─── Input for this task
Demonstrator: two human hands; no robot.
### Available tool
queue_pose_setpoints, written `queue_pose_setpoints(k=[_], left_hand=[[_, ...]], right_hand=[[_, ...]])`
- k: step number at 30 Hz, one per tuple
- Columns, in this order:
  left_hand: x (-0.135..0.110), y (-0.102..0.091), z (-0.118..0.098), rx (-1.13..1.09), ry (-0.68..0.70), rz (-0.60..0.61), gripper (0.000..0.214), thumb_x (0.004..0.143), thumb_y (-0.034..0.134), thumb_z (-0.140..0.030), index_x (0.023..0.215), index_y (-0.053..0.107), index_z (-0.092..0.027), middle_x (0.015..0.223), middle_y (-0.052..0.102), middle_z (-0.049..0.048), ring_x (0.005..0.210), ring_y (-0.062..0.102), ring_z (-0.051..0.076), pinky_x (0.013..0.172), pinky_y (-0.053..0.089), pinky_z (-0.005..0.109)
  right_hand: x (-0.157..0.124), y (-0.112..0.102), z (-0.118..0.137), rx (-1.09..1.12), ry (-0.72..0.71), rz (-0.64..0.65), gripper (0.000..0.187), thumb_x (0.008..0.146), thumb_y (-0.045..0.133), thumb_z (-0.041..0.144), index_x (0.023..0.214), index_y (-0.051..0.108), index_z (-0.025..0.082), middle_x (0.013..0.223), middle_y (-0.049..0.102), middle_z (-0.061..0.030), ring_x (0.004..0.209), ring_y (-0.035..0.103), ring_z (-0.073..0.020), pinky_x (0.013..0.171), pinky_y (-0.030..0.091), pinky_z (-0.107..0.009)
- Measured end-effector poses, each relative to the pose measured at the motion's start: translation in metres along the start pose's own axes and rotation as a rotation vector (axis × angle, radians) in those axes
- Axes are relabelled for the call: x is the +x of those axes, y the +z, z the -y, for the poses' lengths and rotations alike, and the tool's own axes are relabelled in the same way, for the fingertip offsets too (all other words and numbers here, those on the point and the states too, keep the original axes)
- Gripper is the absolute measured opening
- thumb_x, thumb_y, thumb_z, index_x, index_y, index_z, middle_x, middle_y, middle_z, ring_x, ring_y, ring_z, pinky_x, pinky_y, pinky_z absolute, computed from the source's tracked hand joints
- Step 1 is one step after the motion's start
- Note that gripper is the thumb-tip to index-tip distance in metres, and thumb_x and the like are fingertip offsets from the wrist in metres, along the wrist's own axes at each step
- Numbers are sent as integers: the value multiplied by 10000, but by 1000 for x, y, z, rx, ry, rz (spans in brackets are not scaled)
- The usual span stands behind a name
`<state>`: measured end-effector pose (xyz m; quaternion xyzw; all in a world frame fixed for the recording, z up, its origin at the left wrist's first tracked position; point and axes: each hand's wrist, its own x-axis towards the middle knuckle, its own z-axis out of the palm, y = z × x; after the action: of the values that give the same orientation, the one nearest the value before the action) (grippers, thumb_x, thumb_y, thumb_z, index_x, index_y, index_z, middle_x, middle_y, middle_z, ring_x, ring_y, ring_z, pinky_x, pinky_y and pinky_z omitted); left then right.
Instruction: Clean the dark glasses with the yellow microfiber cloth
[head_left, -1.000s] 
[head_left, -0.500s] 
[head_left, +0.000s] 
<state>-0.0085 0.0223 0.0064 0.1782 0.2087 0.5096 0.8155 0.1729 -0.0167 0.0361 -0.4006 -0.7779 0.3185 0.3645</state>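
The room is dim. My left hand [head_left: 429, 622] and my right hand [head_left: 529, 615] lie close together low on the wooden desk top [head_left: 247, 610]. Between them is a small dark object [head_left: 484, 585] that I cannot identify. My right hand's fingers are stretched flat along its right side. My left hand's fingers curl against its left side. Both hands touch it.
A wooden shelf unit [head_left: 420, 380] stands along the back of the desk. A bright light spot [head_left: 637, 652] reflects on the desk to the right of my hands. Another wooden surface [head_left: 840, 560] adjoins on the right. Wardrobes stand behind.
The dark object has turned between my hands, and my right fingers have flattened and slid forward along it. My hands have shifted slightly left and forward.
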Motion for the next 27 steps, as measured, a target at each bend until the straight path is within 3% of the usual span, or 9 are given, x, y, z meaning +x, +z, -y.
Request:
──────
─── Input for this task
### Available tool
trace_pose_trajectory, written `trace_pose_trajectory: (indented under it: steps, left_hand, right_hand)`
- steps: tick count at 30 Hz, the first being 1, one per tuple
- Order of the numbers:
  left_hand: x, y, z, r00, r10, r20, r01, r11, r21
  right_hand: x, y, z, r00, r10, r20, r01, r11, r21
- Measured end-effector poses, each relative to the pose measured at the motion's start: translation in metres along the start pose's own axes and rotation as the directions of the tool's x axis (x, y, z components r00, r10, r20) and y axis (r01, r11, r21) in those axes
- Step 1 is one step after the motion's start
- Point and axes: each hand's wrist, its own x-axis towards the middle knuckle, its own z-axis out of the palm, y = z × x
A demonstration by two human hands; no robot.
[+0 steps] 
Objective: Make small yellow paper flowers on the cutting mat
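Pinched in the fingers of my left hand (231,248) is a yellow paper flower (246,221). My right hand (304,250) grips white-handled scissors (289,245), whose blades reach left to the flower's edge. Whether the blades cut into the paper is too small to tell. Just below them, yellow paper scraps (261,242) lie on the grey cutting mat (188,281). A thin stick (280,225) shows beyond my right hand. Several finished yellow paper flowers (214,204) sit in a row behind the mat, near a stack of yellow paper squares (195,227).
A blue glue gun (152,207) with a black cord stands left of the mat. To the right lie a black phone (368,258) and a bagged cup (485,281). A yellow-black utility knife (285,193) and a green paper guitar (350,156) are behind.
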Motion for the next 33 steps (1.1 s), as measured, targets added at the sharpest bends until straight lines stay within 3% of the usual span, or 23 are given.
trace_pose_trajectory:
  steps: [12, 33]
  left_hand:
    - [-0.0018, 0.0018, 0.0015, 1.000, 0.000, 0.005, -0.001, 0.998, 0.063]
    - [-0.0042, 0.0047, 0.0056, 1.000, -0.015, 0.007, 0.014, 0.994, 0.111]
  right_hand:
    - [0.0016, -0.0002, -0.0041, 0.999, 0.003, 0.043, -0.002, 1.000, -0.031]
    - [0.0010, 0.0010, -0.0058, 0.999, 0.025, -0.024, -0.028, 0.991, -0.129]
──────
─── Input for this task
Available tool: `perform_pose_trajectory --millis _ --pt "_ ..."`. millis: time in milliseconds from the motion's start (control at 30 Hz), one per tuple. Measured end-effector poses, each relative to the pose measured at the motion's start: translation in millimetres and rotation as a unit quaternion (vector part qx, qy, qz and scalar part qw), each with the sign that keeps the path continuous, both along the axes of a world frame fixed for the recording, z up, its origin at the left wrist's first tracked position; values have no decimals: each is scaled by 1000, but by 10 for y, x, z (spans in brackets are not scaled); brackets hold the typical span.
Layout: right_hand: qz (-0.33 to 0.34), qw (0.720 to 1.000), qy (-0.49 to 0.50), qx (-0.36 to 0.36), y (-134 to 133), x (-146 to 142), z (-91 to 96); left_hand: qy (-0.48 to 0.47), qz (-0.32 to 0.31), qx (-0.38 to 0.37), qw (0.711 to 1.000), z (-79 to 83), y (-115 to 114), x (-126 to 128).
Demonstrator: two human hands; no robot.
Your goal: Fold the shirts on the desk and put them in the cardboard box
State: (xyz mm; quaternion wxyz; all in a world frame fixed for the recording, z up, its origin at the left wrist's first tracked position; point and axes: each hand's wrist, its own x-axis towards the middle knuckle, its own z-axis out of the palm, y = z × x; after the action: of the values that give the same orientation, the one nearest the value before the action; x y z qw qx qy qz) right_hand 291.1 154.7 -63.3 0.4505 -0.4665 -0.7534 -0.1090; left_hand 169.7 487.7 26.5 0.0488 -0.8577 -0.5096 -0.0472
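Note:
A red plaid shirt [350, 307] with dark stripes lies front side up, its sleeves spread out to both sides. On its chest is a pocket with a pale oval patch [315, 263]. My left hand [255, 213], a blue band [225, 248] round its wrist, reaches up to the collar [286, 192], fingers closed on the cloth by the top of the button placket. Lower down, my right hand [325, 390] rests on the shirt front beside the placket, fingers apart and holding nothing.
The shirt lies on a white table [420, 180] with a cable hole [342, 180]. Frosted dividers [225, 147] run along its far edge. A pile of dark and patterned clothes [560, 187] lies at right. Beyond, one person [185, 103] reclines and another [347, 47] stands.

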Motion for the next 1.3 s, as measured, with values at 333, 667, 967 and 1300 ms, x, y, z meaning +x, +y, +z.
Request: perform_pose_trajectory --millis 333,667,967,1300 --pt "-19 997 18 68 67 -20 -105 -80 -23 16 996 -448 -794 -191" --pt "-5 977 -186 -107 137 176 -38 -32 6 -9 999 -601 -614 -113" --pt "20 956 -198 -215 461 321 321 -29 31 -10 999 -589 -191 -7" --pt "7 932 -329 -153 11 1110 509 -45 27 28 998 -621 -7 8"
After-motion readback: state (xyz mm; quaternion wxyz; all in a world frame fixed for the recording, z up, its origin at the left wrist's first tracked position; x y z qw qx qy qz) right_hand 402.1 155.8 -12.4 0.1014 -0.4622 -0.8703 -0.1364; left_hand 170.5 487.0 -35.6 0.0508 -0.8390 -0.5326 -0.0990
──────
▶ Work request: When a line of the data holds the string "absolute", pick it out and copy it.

▶ Task answer:
- Gripper is the absolute measured opening
- thumb_x, thumb_y, thumb_z, index_x, index_y, index_z, middle_x, middle_y, middle_z, ring_x, ring_y, ring_z, pinky_x, pinky_y, pinky_z absolute, computed from the source's tracked hand joints

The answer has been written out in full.